Perhaps this was why Papa had left me the controlling interest in his business. He knew this might happen to me, and he wanted me to have a path away from it all. He finally wanted me to find a life outside of this house and its dreadful memories. There were many times when he was proud of me, proud of my comments and ideas. Maybe he had come to believe that a girl could carry on her father’s successes as well as a boy could. Arden simply didn’t fit the bill for him.

If I didn’t do something more, if I relegated myself only to household chores and caring for Sylvia, the past with all its tragedies would surely weigh me down. I’d grow old before my time, just as Papa had. I wouldn’t neglect Sylvia and her needs, but I had needs, too.

Arden must come to realize that, I thought. He must learn to see our marriage as more of a partnership. I must convince him that doing so would not diminish him.

He was so angry. He seemed so changed. When he was younger, living in the cottage with his mother, he was sweet and considerate. I never knew then how much of a role his guilt from witnessing and not fighting to prevent what had happened to me played until he finally confessed. Was he still burdened with that guilt?
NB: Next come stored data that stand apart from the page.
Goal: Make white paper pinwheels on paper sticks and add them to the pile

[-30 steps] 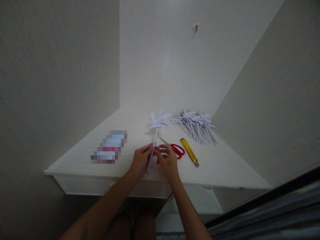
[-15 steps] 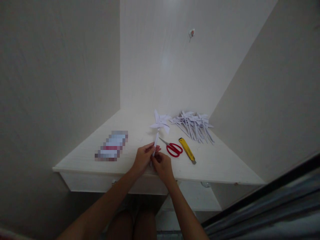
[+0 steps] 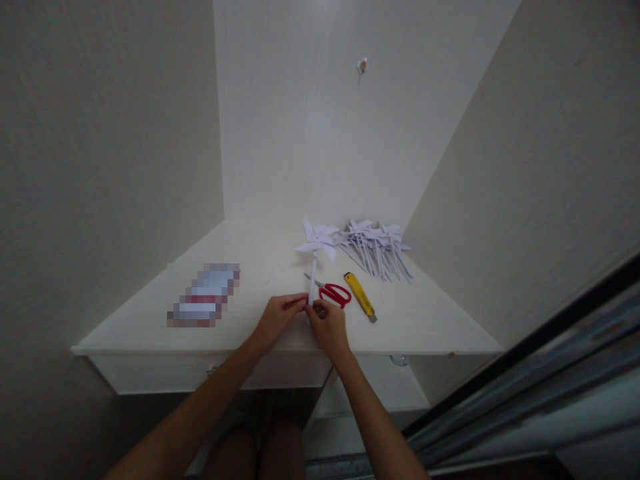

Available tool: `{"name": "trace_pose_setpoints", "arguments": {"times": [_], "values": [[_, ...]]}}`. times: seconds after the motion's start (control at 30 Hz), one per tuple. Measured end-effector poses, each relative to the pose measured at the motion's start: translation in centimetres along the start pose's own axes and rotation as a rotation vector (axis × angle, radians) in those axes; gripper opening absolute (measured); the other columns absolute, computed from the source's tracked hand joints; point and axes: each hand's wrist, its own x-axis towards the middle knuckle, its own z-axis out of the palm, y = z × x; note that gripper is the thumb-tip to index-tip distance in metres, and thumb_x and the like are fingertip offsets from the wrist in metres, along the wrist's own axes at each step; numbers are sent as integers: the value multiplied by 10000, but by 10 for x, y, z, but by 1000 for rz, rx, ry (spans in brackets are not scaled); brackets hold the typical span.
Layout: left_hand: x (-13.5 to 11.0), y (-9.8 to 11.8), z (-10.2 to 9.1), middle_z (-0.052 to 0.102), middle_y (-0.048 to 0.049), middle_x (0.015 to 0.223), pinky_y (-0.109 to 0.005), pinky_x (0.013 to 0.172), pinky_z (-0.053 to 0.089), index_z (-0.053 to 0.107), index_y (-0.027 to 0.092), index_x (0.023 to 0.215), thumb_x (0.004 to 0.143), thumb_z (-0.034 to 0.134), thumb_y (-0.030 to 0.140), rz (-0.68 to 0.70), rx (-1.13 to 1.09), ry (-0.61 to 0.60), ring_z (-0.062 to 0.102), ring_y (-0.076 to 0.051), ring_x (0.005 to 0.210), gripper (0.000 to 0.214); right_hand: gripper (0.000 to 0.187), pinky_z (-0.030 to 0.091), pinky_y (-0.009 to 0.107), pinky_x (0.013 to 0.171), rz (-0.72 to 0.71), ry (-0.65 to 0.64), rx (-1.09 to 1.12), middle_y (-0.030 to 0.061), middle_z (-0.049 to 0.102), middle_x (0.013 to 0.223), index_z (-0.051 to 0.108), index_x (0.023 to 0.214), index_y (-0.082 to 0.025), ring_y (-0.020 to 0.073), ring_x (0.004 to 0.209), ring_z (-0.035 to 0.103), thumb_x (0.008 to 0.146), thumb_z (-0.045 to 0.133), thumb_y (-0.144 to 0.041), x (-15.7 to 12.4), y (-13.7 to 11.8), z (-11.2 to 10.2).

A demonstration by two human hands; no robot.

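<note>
While both hands pinch the lower end of a white paper pinwheel's stick, the step in hand looks like finishing or checking that stick. The fingers (image 3: 295, 304) of the left hand (image 3: 276, 321) are closed around the stick from the left, and the right hand (image 3: 331, 327) closes its fingertips on it from the right, so the two sets meet just above the near part of the tabletop (image 3: 425, 320). The pinwheel (image 3: 316, 241) stands nearly upright, its folded blades raised above the hands. Just right of the hands lie red-handled scissors (image 3: 334, 293), then a yellow utility knife (image 3: 359, 295), and farther back a heap of finished pinwheels (image 3: 375, 245). A blurred-out packet (image 3: 205, 304) lies well to the left. The next move probably calls for a steady grip on the thin stick so the paper does not bend. Compared with a second ago, the hands have slid down to the stick's base and the pinwheel has tipped more upright.
</note>
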Motion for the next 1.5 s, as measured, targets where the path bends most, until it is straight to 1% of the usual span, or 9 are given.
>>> {"name": "trace_pose_setpoints", "arguments": {"times": [0.23, 0.37, 0.53, 0.7, 0.83, 1.0, 1.17, 1.33, 1.5], "values": [[-1, 3, 1, 709, -46, 844, -390, 879, 454, 704, 145, 868, 664, 641, 314, 5, 42, -1, 636, -226, 854, 273, 183, 440, 241, 522, -80, -69, 7, 53, 660, 652, 657, 736, -147, 144, 546, 589, 753, 552, -296, -2, -2, 5], [-2, 3, 2, 708, -59, 851, -359, 855, 472, 696, 139, 889, 674, 643, 309, -28, 14, 34, 647, -206, 831, 279, 197, 412, 225, 492, -95, -26, -50, 41, 643, 608, 656, 736, -138, 131, 515, 566, 745, 565, -313, 12, -2, -10], [-4, 6, 2, 707, -81, 856, -328, 837, 484, 682, 120, 925, 681, 644, 286, -71, 55, 28, 657, -198, 821, 297, 300, 402, 205, 532, -48, 138, -494, 28, 643, 607, 676, 788, -126, 117, 546, 570, 798, 495, -364, 70, 15, -65], [-7, 11, 3, 708, -70, 858, -321, 845, 483, 687, 130, 906, 686, 629, 254, -94, 112, 9, 656, -199, 835, 259, 293, 405, 274, 646, 70, 208, -739, 158, 681, 745, 699, 788, -68, 211, 708, 624, 798, 480, -262, 146, 56, -120], [-7, 9, 2, 711, -56, 824, -319, 811, 499, 698, 151, 868, 678, 615, 232, -78, 124, 7, 657, -196, 809, 222, 282, 401, 309, 696, 193, 221, -887, 251, 664, 837, 692, 819, -10, 280, 835, 625, 785, 482, -196, 189, 91, -140], [-7, 6, 0, 706, -60, 844, -293, 785, 506, 690, 145, 889, 700, 584, 239, -54, 149, -23, 651, -184, 809, 237, 303, 419, 327, 692, 301, 210, -985, 289, 634, 929, 653, 915, 23, 314, 905, 608, 789, 483, -194, 221, 125, -149], [-9, 6, 0, 700, -61, 877, -272, 800, 500, 670, 125, 932, 725, 559, 239, -62, 155, -46, 642, -169, 842, 261, 298, 449, 342, 743, 350, 157, -1026, 216, 636, 936, 632, 927, -18, 273, 934, 595, 822, 507, -267, 234, 141, -158], [-9, 3, 0, 699, -58, 889, -273, 799, 501, 667, 126, 940, 726, 558, 236, -47, 150, -48, 643, -167, 838, 265, 321, 481, 383, 798, 372, 121, -1007, 87, 535, 1126, 509, 1124, -144, 181, 955, 556, 853, 504, -316, 229, 134, -163], [-6, 0, 0, 700, -80, 883, -295, 807, 499, 666, 98, 946, 720, 560, 240, -15, 172, -29, 650, -181, 832, 287, 289, 446, 402, 803, 275, 193, -900, 172, 622, 974, 616, 963, -33, 260, 938, 580, 836, 502, -267, 209, 93, -158]]}}
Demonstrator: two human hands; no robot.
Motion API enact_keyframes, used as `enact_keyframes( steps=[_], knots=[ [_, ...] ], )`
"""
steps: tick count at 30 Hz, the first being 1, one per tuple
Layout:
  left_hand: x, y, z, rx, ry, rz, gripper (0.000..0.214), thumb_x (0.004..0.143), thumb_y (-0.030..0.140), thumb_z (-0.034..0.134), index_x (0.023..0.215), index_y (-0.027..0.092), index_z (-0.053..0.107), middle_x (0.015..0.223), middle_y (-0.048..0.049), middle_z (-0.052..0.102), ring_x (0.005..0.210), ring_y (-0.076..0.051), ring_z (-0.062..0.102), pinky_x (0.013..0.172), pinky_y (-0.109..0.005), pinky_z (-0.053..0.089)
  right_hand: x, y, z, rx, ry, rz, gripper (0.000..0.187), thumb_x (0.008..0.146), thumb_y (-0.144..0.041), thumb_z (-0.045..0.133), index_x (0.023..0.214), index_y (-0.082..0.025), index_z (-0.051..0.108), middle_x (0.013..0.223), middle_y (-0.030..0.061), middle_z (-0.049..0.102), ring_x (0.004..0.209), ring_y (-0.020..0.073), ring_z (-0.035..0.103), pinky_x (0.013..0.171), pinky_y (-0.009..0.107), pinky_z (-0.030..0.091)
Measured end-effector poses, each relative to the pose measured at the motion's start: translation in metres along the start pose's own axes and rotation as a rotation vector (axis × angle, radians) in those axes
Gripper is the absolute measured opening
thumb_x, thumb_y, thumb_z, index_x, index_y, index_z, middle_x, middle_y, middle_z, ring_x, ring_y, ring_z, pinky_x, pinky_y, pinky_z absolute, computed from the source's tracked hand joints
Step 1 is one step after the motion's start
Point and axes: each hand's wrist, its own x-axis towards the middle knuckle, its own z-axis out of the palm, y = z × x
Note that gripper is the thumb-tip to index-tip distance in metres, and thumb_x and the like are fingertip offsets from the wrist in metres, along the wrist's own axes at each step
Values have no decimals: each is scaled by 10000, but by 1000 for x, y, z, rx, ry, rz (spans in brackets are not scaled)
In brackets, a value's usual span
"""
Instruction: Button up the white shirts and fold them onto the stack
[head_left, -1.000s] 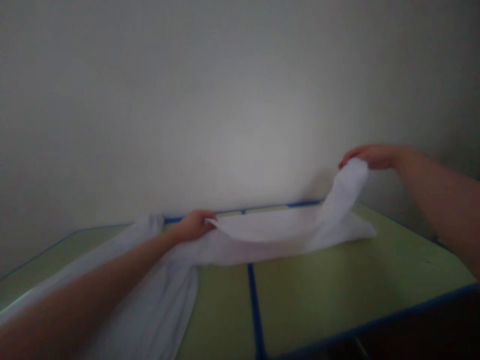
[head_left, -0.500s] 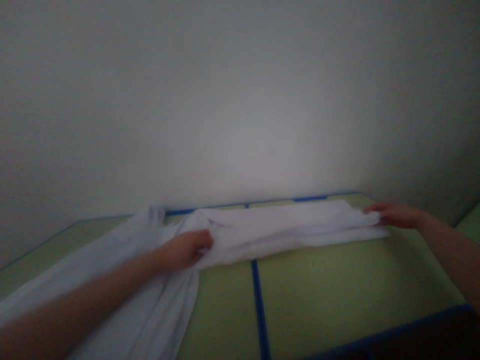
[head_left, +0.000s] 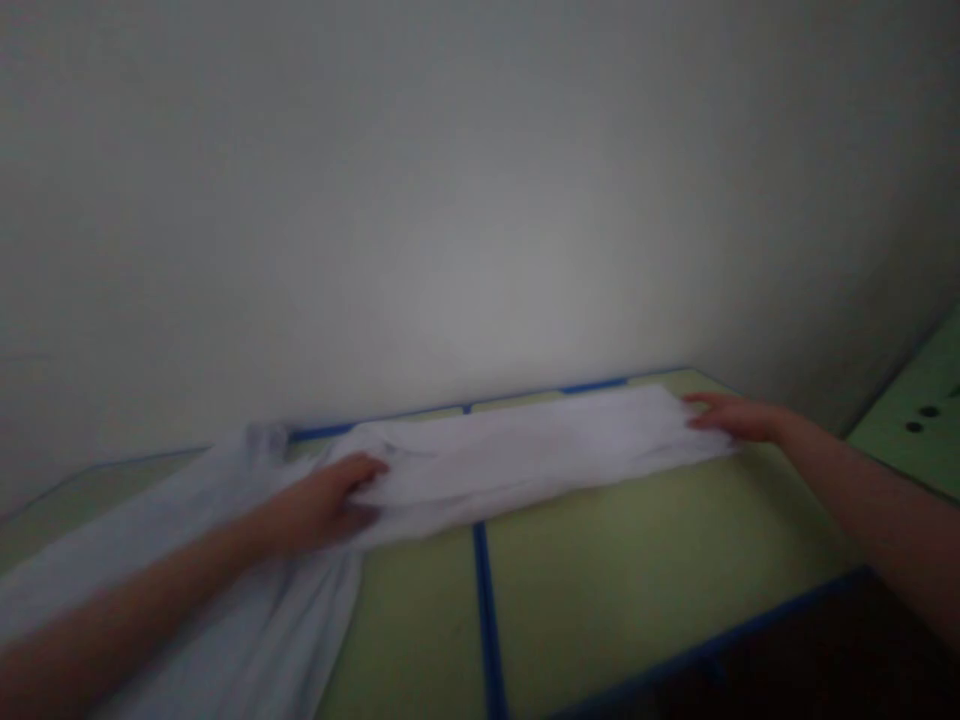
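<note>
A long white garment (head_left: 525, 445) lies across the green surface in a flattened, folded strip. More of its loose white fabric (head_left: 172, 520) spreads toward me on the left, partly under my forearm. My left hand (head_left: 337, 500) rests at the strip's left end, thumb and fingers apart against the cloth. At the far right end, my right hand (head_left: 731, 415) touches the garment with its fingers stretched out over the end. Motion and dim light blur both hands.
The light green tabletop (head_left: 637, 560) is divided by blue strips (head_left: 487, 610) and edged in blue. Behind it rises a plain grey wall (head_left: 480, 200). A green panel (head_left: 919, 400) with dark round holes stands at the right. Darkness lies below the front edge.
The strip's lower fold looks flatter and wider. My left thumb and fingers have parted, and my right fingers have loosened from the bunched end. The view has turned slightly right.
</note>
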Motion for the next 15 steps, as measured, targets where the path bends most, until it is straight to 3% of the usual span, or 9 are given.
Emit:
enact_keyframes(
  steps=[4,7,10,13,15],
  knots=[
    [0,-15,3,-19,-46,-110,479,710,450,530,1132,225,519,1001,-38,616,863,-197,576,766,-283,429,0,-4,1,96,-31,99,715,561,-230,696,1228,-252,437,807,49,594,628,156,572,505,230,471],
    [-1,-24,-1,-12,-126,-78,428,736,481,508,1112,275,514,868,39,641,756,-158,572,678,-244,418,0,-5,-7,193,-8,32,641,603,-185,645,1209,-224,441,893,56,594,717,148,587,584,214,482],
    [-4,-27,-8,-7,-163,-77,415,744,499,506,1109,301,490,723,86,615,638,-115,523,595,-195,367,-2,-3,-11,263,17,-34,614,667,-182,598,1241,-254,389,845,33,579,678,132,576,557,208,477],
    [-6,-25,-13,-27,-167,-88,425,727,503,523,1102,304,496,838,91,626,738,-126,539,658,-200,376,-5,5,-8,274,-23,-1,585,688,-232,633,1223,-283,401,798,24,580,642,128,567,512,205,479],
    [-9,-21,-16,-45,-183,-108,464,722,502,526,1129,281,496,949,68,624,812,-142,547,709,-212,388,-6,10,-3,260,-48,38,460,689,-304,657,1116,-251,492,772,33,588,629,128,565,484,201,480]
  ],
)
Had he grown tired of it and resorted to anger as an alternative? He did seem to have a chip on his shoulder these days. I suspected Papa never let him forget.

Of course, I had to overlook his affair with my half sister, Vera. His confessions were so heartfelt that I did blame Vera more than him. She was always there, trying to outshine me.

These memories and more drummed at the door, now that Papa had died. It was no longer necessary to avoid reminding him of the past. Death had trounced that concern. I hated the idea that I might spend my days reliving all the pain, that his death had opened the floodgates. Again, I told myself that what was important now, now that I was living in Whitefern without Papa, was finding a new sense of myself while still caring for Sylvia. I would have to be reborn yet again and become a third Audrina.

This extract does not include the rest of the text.